= Carlos Basualdo =

Argentine curator

Carlos Basualdo is an Argentinian curator who is the Director of the Nasher Sculpture Center in Dallas, Texas. Prior to the Nasher Sculpture Center, Basualdo held positions at the Philadelphia Museum of Art, first serving as the Keith L. and Katherine Sachs Curator of Contemporary Art at the Philadelphia Museum of Art from 2005 to 2022, before being named the Marion Boulton (Kippy) Stroud Deputy Director and Chief Curator. Earlier roles include Curator at Large at MAXXI-Museo nazionale delle arti del XXI secolo in Rome, Italy. He has taught at the IUAV University of Venice and PennDesign at the University of Pennsylvania.
Basualdo has written extensively for scholarly journals and art publications, including Artforum, ARTnews and The Art Journal.

==Education==
Basualdo received his degree in literature from the National University of Rosario in 1982, and also participated in the Independent Study Program of the Critical Studies Program at the Whitney Museum of American Art, New York (1994–1995).

==Career==
Basualdo is a 2013 Fellow of the Center for Curatorial Leadership in NYC. In 2006, Basualdo initiated two exhibition series at the Philadelphia Museum of Art titled Notations and Live Cinema, both of which are devoted to the permanent collection and video.
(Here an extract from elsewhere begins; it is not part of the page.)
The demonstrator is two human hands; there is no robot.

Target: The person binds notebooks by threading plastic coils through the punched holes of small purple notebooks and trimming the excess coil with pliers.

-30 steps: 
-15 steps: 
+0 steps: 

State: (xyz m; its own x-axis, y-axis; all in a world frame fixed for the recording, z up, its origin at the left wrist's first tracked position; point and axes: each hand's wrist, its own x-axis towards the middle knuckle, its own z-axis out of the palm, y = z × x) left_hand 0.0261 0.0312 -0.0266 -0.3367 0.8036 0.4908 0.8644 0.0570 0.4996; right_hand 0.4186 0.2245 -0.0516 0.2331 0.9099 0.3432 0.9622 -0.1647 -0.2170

In 2021 he curated the retrospective Jasper Johns: Mind/Mirror, at the Philadelphia Museum of Art, co-organized with Scott Rothkopt and the Whitney Museum. He was the lead organizer of Bruce Nauman: Topological Gardens that represented the United States at the 2007 Venice Biennale, where it was awarded the Golden Lion for Best National Participation. He organized a survey exhibition of the work of the Italian artist Michelangelo Pistoletto (2009), a collaboration between the Philadelphia Museum of Art and MAXXI. Basualdo was part of the curatorial team for Documenta 11, the 50th Venice Biennale, and conceived and curated Tropicalia: A Revolution in Brazilian Culture, which traveled from the MCA Chicago to the Barbican Gallery in London (2004-2005) as well as the Bronx Museum in New York and the Museu de Arte Moderna in Rio de Janeiro (2006-2007). In 2012 Basualdo curated Dancing Around the Bride: Cage, Cunningham, Johns, Rauschenberg and Duchamp, an exhibition about the relationships between the work of Marcel Duchamp, John Cage, Merce Cunningham, Jasper Johns, and Robert Rauschenberg. In 2021, he began a collaboration with Penn Medicine to present contemporary works by Philadelphia artists across ten floors of their new facility designed by Foster + Partners.

Among his many publications are Giuseppe Penone: The Life of Forms, 2019, Gagosian Gallery and Rizzoli; and Cy Twombly: Fifty days at liam, 2018, Philadelphia Museum of Art.